### Instructions to follow
Each line starting at the one that contains "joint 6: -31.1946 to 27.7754" and ending at the one that contains "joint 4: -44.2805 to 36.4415" must be returned exactly, and the rest of the listing is left out.

### Supplied data

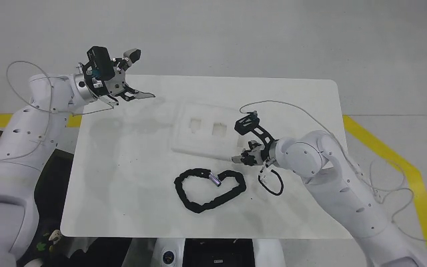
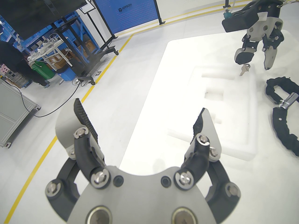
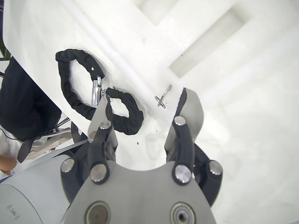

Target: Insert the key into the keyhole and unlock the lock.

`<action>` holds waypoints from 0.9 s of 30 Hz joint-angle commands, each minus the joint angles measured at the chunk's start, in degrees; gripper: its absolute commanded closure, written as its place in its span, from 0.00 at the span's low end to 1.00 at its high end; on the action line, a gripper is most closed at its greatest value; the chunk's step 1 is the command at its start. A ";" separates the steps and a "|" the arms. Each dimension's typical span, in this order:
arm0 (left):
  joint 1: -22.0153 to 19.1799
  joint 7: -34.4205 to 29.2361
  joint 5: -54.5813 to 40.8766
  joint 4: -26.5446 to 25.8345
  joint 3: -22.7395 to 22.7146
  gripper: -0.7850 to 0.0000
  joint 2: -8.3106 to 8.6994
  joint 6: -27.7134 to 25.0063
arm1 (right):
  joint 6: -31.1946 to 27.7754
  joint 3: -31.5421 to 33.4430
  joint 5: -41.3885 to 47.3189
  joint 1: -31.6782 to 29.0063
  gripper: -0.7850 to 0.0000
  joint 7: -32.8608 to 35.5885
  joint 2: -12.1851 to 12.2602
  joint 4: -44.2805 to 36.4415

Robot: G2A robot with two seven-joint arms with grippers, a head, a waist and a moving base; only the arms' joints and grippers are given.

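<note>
Nearest the robot, on the near side of the foam tray (image 1: 200, 141): black chain lock (image 1: 183, 193) lying in a loop on the table (image 1: 120, 187), just off the tray's near edge. Its metal lock cylinder (image 1: 215, 178) sits at the top of the loop, on the side twd the tray.

R gripper (image 1: 243, 159) is over the tray's near right corner, fingers spread wide, holding nothing. R wrist view: key (image 3: 163, 96) lies on the tray (image 3: 130, 47) close to its near edge, just beyond the gap betw. the fingertips, w/ a gap either side of it. Same view has the cylinder (image 3: 95, 93) just off one fingertip.

L wrist view gives the side-on look: R gripper (image 2: 255, 62) low over the tray (image 2: 233, 127), key (image 2: 244, 69) right under one fingertip. Contact w/ that fingertip: can't tell. In the top view the key is too small to pick out.

Tray itself: white, w/ two rectangular pockets (image 1: 195, 123) side by side in its middle.

Farthest: L gripper (image 1: 143, 75), well apart from the tray, up past its far left corner at the table's far left edge. L wrist view shows it (image 2: 140, 108) spread wide, nothing betw. the pads, tray and chain lock (image 2: 280, 122) ahead of it.
</note>
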 commanded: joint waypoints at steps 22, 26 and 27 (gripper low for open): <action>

### Result
  joint 6: -31.1946 to 27.7754
  joint 3: -31.5421 to 33.4430
  joint 5: -41.3885 to 47.3189
  joint 1: -31.6782 to 29.0063
  gripper: -0.7850 to 0.0000
  joint 7: -32.8608 to 35.5885
  joint 2: -12.1851 to 12.2602
  joint 4: -44.2805 to 36.4415

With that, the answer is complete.